Director: Will Gluck

Starring: Quvenzhané Wallis, Cameron Diaz, Jamie Foxx

Two stars

It's impossible to talk about ­Annie without disclosing up front what age you were when you first experienced John Huston's 1982 film version.

For those who were adults at the time, it was a spectacular disaster, thanks in large part to Huston’s bizarre ­direction.

For those who were kids, it is up there with The Sound of Music as a musical classic. This is one of the reasons children don't write movie reviews – but it also helps to remind us all that sometimes it won't even occur to them that the movie they're watching is bad.

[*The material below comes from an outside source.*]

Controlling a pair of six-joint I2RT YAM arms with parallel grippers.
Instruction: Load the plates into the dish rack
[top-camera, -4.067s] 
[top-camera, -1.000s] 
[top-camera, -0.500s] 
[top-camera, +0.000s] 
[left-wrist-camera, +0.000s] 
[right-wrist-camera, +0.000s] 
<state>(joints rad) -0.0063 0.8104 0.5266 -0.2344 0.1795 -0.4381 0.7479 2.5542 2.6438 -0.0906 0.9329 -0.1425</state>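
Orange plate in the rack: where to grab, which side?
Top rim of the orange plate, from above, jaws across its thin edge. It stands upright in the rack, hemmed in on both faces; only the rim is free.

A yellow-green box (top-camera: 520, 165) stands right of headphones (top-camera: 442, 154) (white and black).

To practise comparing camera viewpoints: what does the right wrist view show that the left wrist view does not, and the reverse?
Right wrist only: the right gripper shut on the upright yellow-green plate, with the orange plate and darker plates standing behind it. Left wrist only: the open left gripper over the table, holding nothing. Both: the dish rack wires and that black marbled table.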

In that way, perhaps this new version of Annie is the update we all deserve: a flawed movie that kids will inexplicably take to. But with such a wealth of innovative and heartfelt family fare in the animated and live-action realms, why bother?

The best that can be said of this version is that Will Gluck and company have certainly made the story, and most of the songs, their own.

But, aside from points for originality, this new Annie is a charmless and grossly materialistic bore, especially for those of us of a certain age who still hold the '82 version in high regard.

Annie has always been a strange beast, with its grand New Deal politics juxtaposed with the tale of a rich saviour taking in a plucky orphan.

Here, Annie (Quvenzhané Wallis) is a foster kid living with a handful of pre-teen girls under the lazy supervision of Miss Hannigan (Cameron Diaz) in her Harlem apartment.

Diaz, channelling an early Christina Aguilera, yells at the girls with such an unnatural shrill that it fails at being cruel, comedic or drunken. This is no Carol Burnett slapstick.

But life doesn’t actually seem that bad for Annie. She and her foster-friends are clothed and fed and attend clean, friendly schools. They even seem to like Hannigan, except when she makes them clean. A hard- knock life, indeed. No, this is not the dire, hopeless situation of a blighted Depression-era orphanage. Still, Annie wants out and is determined to find the perfect parents. Fine, fair enough.

She runs into billionaire Will Stacks (Jamie Foxx) – aloof, distant and in the middle of a mayoral campaign. In Annie, his team sees an opportunity to make him more relatable to the average voter. All they need is a few press-friendly moments with the cute foster kid from the wrong side of the tracks.

We all know the story. What starts as a cynical political tactic turns real as Stacks realises he can care about someone else.

It's how they get there that is the problem. Gluck, who made the delightful, self-aware teen comedy Easy A, proves inept at staging and filming the musical numbers.

There is little choreography to speak of and the singing, across the board, is on-key mediocrity, auto-tuned to death.

Wallis, who displayed preternatural talent and strength at the age of 8 in Beasts of the Southern Wild, has been directed to play 11-year-old Annie as a self-assured brat. She and Foxx do share a few sweet moments, but their connection mostly comes across as superficial – like nearly everything in this movie.

This Annie was supposed to be for a new generation. In the harsh light of 2014, it's never looked so dated.